Sip & Bite occupies a specific niche. Blue Moon Cafe, also in Fells Point three blocks away, serves a similar 24-hour breakfast but emphasizes a more designed aesthetic, vintage decor, and sit-down table service; brunch items cost $2 to $4 more per plate, and the space draws a younger crowd and Instagram traffic. Looney's Deli, a counter operation on Hanover Street Downtown, offers a comparable cash-and-carry model and similar price tier but closes at 3 p.m., making it irrelevant for late-night or overnight cravings.

Sip & Bite's advantage is pure consistency: same short menu, same prices, same quality of execution whether you arrive at noon or 2 a.m., with zero pressure to linger and no upselling. The diner also serves the practical function that other Fells Point establishments do not: it is a place a nurse ending a night shift can sit for 10 minutes, order eggs, and leave, without navigating a reservation system or a cocktail menu.

Who Sip & Bite suits and who it does not

This place is built for people who want breakfast as food, not as a social venue.
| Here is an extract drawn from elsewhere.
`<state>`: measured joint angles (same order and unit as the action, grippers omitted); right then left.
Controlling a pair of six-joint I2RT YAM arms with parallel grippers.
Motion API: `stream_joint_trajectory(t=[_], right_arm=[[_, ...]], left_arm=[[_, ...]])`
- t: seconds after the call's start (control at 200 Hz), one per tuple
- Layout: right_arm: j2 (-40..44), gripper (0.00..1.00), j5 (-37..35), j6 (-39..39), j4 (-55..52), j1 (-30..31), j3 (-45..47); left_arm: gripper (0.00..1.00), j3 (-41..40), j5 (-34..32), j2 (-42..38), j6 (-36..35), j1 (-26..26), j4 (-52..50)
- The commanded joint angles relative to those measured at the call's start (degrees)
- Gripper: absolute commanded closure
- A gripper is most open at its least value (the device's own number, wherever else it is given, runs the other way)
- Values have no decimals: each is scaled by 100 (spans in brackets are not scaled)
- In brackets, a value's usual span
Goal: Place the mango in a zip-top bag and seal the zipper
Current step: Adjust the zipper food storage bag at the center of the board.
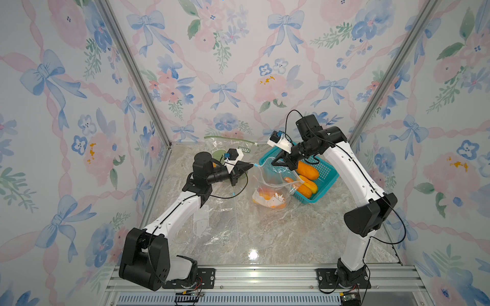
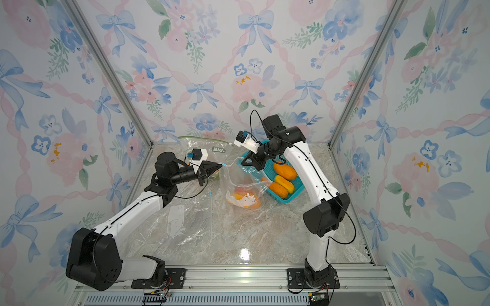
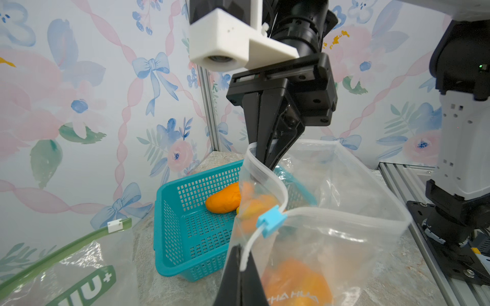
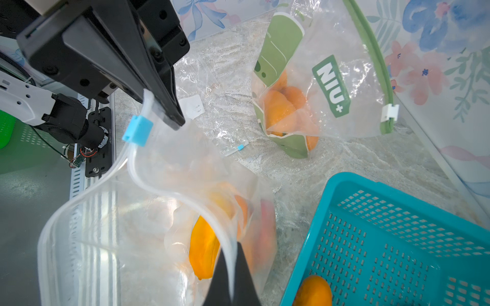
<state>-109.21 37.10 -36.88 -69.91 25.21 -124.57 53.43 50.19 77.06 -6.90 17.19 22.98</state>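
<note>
1. There are two grippers, three bags and one basket [image 1: 326,169] on the table [image 1: 278,233].
2. Three mangoes [image 1: 307,170] lie side by side in the basket. Their long axes all slant the same way, from back left to front right in both top views.
3. The mango [image 4: 204,249] is inside the clear bag [image 1: 267,182], down at its bottom. It is oblong, but the plastic blurs which way it points. More orange and reddish fruit shows beside it, and I cannot count that.
4. The clear bag hangs open-mouthed between the arms, with its bottom on the table just beside the basket.
5. The left gripper [image 1: 251,165] is clamped on the bag's zipper strip, just beside the blue slider [image 3: 270,221].
6. The right gripper [image 1: 275,162] is pinched on the rim at the opposite end.
7. A green-edged bag [image 4: 331,87] at the back holds orange fruit.
8. A flat bag [image 1: 220,227] lies empty near the left arm.
</note>
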Motion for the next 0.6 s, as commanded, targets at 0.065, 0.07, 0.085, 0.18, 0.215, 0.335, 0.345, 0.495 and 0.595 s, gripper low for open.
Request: stream_joint_trajectory(t=[0.065,0.07,0.085,0.18,0.215,0.335,0.345,0.495,0.595], right_arm=[[-30,96,35,54,-254,-17,-157],[-30,96,30,61,-261,-21,-156],[-28,95,27,66,-287,-26,-170],[-52,86,36,31,-749,-61,-464],[-57,83,36,-31,-983,-61,-590],[73,82,-110,-241,-1519,-49,-726],[88,82,-125,-251,-1535,-49,-720],[509,82,-403,-300,-1339,-87,-59],[655,81,-417,-194,-991,-110,285]], left_arm=[[100,309,-525,-97,81,-32,-227],[100,317,-562,-104,104,-36,-230],[100,344,-702,-121,162,-37,-249],[100,678,-1539,-262,534,-32,-720],[100,826,-1835,-298,707,-37,-923],[100,1112,-2390,-499,1400,-19,-1332],[100,1122,-2409,-512,1452,-15,-1358],[100,1042,-2680,-867,1914,15,-1658],[100,945,-2654,-873,1911,17,-1740]])
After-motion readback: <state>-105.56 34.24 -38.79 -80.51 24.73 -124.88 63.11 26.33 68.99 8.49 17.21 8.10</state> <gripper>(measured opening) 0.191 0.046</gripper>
It suits shift workers, travelers with irregular schedules, diners seeking portions that reflect actual hunger rather than Instagram proportions, and anyone indifferent to ambiance or design. The counter-order format and high turnover mean solo diners blend in without awkwardness.

It does not suit groups planning a two-hour brunch experience, diners with dietary restrictions beyond standard omelet modifications, or anyone seeking craft coffee or pastry quality. There is no Wi-Fi, the noise is constant, and seating is first-come.

What the first visit involves

Walk in through a narrow door on East Pratt Street. You will encounter a short line at the counter regardless of time of day. Order directly from a server; they will ask how you want your eggs and whether you want meat. State your choices, pay immediately, and take a receipt. Find a seat at the counter or in a booth. Food arrives within 5 to 10 minutes on a paper plate. Eat, leave cash or a card for a tip, and go. The entire experience, for a solo diner, typically takes 20 to 30 minutes from door to door.

Hours, parking, and logistics

Sip & Bite is open 24 hours, seven days a week. The diner sits on East Pratt Street in Fells Point, a neighborhood with metered street parking and several public lots within a two-block walk. There is no dedicated parking. The diner does not take reservations; seating is first-come, first-served. For overnight visits (midnight to 6 a.m.), expect a quieter, more transient crowd but the same menu and service model. Confirm hours before an extremely early or late visit, as unexpected closures do occasionally occur.

Sip & Bite endures in a neighborhood that has gentrified around it precisely because it remains unchanged and because there is nowhere else in Fells Point to get eggs at 2 a.m. for under $10.